:: Task ::
Without the pictures, restate all of the data below word for word.

:: Raw data ::
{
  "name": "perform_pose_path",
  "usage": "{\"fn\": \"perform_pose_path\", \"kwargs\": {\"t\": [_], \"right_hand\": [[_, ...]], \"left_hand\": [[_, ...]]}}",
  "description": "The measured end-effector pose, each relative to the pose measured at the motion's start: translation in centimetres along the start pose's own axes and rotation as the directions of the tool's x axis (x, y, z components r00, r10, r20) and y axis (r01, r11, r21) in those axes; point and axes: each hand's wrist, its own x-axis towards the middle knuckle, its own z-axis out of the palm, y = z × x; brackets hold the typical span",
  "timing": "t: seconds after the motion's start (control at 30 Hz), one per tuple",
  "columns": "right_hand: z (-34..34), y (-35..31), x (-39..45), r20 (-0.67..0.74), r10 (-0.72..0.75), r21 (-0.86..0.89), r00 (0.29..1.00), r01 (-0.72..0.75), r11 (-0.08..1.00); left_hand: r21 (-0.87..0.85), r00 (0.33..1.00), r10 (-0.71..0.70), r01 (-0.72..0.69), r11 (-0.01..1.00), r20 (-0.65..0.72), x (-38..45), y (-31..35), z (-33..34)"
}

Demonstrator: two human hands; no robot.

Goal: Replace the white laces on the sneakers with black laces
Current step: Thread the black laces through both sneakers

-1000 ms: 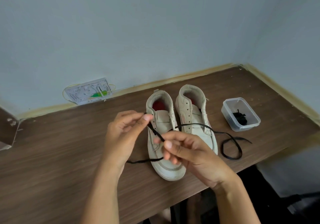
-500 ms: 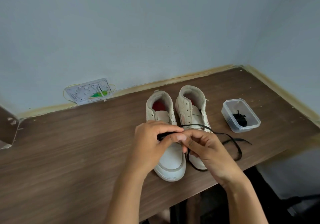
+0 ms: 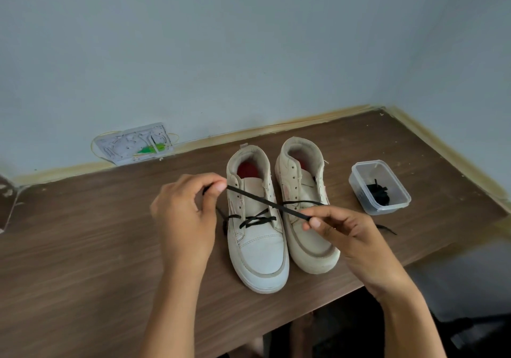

:: Task response ::
{
  "name": "perform_pose_path",
  "usage": "{\"fn\": \"perform_pose_path\", \"kwargs\": {\"t\": [_], \"right_hand\": [[_, ...]], \"left_hand\": [[_, ...]]}}",
  "description": "The measured end-effector pose, each relative to the pose measured at the motion's start: translation in centimetres along the start pose's own axes and rotation as the directions of the tool's x axis (x, y, z components r00, r10, r20) and y axis (r01, r11, r21) in those axes; point and axes: each hand's wrist, its own x-axis towards the middle knuckle, its own z-axis out of the palm, y = z × x; brackets hold the typical span",
  "timing": "t: seconds after the motion's start (control at 30 Hz), one per tuple",
  "columns": "right_hand: z (-34..34), y (-35..31), x (-39..45), r20 (-0.67..0.74), r10 (-0.72..0.75), r21 (-0.86..0.89), r00 (0.29..1.00), r01 (-0.72..0.75), r11 (-0.08..1.00); left_hand: r21 (-0.87..0.85), r00 (0.33..1.00), r10 (-0.71..0.70), r01 (-0.72..0.69), r11 (-0.01..1.00), r20 (-0.65..0.72), x (-38..45), y (-31..35), z (-33..34)"
}

Demonstrator: two human hands; no robot.

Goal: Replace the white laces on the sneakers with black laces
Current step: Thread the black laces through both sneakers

-1000 ms: 
-500 ms: 
+0 ms: 

The exercise ends with this answer.